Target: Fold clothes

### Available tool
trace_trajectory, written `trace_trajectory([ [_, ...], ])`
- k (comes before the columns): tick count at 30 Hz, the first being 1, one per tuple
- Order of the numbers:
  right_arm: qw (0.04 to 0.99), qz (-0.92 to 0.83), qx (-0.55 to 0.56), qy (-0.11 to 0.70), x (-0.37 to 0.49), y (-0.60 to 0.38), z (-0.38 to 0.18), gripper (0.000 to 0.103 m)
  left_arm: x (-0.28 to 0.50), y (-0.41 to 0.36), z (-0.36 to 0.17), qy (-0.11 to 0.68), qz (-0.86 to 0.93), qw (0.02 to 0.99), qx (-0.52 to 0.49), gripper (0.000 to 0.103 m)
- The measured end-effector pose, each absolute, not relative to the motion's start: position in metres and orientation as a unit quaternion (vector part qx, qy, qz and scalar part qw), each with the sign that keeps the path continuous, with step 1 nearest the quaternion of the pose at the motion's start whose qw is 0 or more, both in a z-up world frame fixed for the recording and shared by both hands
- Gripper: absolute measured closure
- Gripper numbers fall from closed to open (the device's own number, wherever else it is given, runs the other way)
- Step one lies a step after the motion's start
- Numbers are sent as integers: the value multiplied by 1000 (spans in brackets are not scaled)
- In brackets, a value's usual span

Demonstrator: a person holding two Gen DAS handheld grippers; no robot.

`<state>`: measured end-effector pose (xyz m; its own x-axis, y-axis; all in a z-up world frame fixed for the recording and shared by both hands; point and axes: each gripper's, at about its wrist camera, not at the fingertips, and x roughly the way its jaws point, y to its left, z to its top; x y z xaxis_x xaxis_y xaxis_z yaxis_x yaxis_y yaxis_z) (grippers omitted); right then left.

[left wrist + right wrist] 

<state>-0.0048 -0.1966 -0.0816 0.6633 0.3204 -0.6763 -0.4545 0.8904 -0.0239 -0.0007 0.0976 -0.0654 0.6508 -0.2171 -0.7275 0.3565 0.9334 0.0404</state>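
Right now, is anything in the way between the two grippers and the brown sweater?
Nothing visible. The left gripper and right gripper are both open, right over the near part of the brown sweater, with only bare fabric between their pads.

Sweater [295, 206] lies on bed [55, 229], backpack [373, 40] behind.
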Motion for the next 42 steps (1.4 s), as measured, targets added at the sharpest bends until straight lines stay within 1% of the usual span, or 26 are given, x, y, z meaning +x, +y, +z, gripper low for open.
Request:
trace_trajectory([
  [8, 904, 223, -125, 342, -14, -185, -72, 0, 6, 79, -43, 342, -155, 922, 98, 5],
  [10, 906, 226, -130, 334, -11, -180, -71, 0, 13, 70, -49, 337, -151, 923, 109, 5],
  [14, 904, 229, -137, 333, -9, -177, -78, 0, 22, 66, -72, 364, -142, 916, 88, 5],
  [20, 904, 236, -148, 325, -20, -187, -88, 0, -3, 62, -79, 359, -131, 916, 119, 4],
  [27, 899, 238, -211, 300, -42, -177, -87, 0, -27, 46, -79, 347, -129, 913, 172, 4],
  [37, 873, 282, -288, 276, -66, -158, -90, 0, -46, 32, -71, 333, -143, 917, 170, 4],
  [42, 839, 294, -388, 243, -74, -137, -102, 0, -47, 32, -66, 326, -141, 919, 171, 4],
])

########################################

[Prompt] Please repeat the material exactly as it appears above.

[Result for this exercise]
Target: Fold clothes

### Available tool
trace_trajectory, written `trace_trajectory([ [_, ...], ])`
- k (comes before the columns): tick count at 30 Hz, the first being 1, one per tuple
- Order of the numbers:
  right_arm: qw (0.04 to 0.99), qz (-0.92 to 0.83), qx (-0.55 to 0.56), qy (-0.11 to 0.70), x (-0.37 to 0.49), y (-0.60 to 0.38), z (-0.38 to 0.18), gripper (0.000 to 0.103 m)
  left_arm: x (-0.28 to 0.50), y (-0.41 to 0.36), z (-0.36 to 0.17), qy (-0.11 to 0.68), qz (-0.86 to 0.93), qw (0.02 to 0.99), qx (-0.52 to 0.49), gripper (0.000 to 0.103 m)
- The measured end-effector pose, each absolute, not relative to the motion's start: position in metres and orientation as a unit quaternion (vector part qx, qy, qz and scalar part qw), each with the sign that keeps the path continuous, with step 1 nearest the quaternion of the pose at the motion's start whose qw is 0 or more, both in a z-up world frame fixed for the recording and shared by both hands
- Gripper: absolute measured closure
- Gripper numbers fall from closed to open (the device's own number, wherever else it is given, runs the other way)
- Step one lies a step after the motion's start
- Numbers are sent as integers: the value multiplied by 1000 (spans in brackets are not scaled)
- In brackets, a value's usual span

Demonstrator: a person holding two Gen DAS handheld grippers; no robot.

`<state>`: measured end-effector pose (xyz m; its own x-axis, y-axis; all in a z-up world frame fixed for the recording and shared by both hands; point and axes: each gripper's, at about its wrist camera, not at the fingertips, and x roughly the way its jaws point, y to its left, z to its top; x y z xaxis_x xaxis_y xaxis_z yaxis_x yaxis_y yaxis_z) (grippers omitted); right then left.

[left wrist + right wrist] 

<state>-0.0048 -0.1966 -0.0816 0.6633 0.3204 -0.6763 -0.4545 0.8904 -0.0239 -0.0007 0.0976 -0.0654 0.6508 -0.2171 -0.7275 0.3565 0.9334 0.0404</state>
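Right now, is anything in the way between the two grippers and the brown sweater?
Nothing visible. The left gripper and right gripper are both open, right over the near part of the brown sweater, with only bare fabric between their pads.

Sweater [295, 206] lies on bed [55, 229], backpack [373, 40] behind.
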Motion for the next 42 steps (1.4 s), as measured, targets added at the sharpest bends until straight lines stay within 1% of the usual span, or 26 are given, x, y, z meaning +x, +y, +z, gripper low for open.
Request:
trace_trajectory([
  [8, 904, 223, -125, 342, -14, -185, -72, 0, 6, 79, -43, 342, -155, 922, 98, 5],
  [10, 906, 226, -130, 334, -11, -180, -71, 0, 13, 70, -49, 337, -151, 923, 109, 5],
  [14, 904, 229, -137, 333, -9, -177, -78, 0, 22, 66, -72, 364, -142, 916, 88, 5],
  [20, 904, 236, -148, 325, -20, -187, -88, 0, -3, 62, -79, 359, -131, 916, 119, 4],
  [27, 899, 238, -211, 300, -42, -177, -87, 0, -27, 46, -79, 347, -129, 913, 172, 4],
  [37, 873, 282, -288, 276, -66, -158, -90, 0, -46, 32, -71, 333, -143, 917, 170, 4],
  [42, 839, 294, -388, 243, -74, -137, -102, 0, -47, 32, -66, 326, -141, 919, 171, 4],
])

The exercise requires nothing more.